Task prompt
Starting at the line below holding "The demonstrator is" and stopping at the line holding "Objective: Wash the", print every line exactly, both ends included, and leave the rest out.

Data supplied
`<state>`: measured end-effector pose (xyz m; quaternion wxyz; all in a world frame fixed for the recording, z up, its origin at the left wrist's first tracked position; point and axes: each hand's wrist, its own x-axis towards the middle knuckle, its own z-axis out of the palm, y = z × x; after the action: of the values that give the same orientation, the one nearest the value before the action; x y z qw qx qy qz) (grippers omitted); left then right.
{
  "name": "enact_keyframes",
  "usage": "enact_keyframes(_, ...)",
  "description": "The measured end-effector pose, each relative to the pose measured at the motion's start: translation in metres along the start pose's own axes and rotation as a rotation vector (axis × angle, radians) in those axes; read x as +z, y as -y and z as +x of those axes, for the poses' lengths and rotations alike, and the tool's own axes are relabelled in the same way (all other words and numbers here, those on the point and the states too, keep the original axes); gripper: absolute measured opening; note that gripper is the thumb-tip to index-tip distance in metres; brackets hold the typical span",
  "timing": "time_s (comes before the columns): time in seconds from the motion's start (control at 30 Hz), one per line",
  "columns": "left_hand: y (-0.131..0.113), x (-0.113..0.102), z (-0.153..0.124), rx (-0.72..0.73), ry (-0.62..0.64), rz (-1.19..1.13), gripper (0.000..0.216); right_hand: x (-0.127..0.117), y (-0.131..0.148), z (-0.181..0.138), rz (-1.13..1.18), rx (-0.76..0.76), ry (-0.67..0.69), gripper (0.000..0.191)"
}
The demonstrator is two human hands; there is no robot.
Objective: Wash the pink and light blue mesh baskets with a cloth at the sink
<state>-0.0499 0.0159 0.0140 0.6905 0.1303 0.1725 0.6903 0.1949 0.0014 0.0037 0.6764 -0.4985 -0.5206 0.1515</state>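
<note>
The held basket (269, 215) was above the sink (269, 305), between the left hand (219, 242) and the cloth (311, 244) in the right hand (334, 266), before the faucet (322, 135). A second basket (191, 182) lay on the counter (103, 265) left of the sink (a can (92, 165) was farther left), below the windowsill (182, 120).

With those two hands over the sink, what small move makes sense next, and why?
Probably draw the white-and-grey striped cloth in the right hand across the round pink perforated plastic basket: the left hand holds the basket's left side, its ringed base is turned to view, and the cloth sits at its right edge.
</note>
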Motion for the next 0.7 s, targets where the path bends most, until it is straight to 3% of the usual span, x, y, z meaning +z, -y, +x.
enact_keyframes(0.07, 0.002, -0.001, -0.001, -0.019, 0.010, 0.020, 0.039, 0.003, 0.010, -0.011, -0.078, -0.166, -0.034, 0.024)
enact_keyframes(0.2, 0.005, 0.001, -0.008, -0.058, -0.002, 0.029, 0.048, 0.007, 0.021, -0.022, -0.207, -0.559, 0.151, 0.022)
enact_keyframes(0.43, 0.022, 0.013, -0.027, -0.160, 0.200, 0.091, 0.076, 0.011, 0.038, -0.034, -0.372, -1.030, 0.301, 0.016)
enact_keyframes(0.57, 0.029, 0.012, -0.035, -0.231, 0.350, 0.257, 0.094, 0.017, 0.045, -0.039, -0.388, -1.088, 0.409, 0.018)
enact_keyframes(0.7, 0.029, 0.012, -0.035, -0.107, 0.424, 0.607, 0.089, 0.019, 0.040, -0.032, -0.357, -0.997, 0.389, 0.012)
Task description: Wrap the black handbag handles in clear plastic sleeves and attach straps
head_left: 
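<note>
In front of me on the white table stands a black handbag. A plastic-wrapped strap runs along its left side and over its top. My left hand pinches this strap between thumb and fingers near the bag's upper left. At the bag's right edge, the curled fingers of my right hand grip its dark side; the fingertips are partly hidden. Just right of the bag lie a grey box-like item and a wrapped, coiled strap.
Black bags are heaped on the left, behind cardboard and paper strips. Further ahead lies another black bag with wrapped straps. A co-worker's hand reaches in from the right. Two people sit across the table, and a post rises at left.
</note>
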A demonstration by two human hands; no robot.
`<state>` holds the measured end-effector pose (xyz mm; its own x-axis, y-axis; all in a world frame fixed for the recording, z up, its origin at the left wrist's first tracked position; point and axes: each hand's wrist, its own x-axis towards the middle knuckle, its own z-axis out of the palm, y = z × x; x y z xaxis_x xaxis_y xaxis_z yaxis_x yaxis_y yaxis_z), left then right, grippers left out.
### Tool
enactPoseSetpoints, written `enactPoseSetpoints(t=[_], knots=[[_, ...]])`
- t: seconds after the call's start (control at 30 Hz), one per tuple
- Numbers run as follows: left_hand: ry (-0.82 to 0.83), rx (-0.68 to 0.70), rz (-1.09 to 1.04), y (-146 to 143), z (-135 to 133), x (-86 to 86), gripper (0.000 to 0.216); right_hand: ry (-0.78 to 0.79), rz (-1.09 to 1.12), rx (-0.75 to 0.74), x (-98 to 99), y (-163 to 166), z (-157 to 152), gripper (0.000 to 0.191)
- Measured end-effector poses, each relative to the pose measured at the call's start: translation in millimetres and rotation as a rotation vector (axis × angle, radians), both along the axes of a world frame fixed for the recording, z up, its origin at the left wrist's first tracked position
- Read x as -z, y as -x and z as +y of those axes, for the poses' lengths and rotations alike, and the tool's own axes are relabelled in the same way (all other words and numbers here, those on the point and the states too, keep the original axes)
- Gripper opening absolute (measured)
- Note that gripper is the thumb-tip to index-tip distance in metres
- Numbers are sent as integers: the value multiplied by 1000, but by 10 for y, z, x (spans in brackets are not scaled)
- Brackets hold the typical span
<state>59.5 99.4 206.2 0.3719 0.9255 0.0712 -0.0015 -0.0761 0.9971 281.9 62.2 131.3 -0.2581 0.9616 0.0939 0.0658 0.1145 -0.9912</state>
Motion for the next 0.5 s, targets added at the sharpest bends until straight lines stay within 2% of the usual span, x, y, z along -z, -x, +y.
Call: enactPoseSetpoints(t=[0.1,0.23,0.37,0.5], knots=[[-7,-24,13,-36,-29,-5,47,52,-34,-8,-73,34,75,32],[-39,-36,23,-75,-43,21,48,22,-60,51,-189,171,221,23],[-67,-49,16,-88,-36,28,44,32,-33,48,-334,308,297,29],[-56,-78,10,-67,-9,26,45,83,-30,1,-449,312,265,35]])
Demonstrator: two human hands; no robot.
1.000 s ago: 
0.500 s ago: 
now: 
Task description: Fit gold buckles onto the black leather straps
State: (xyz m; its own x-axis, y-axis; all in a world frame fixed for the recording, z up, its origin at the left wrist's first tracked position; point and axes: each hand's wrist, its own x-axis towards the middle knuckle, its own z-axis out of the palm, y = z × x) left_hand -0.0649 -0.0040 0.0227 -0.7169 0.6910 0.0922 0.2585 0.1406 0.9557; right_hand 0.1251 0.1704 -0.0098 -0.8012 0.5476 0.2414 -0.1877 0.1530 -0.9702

Answer box
The demonstrator is two human hands; there is no robot.
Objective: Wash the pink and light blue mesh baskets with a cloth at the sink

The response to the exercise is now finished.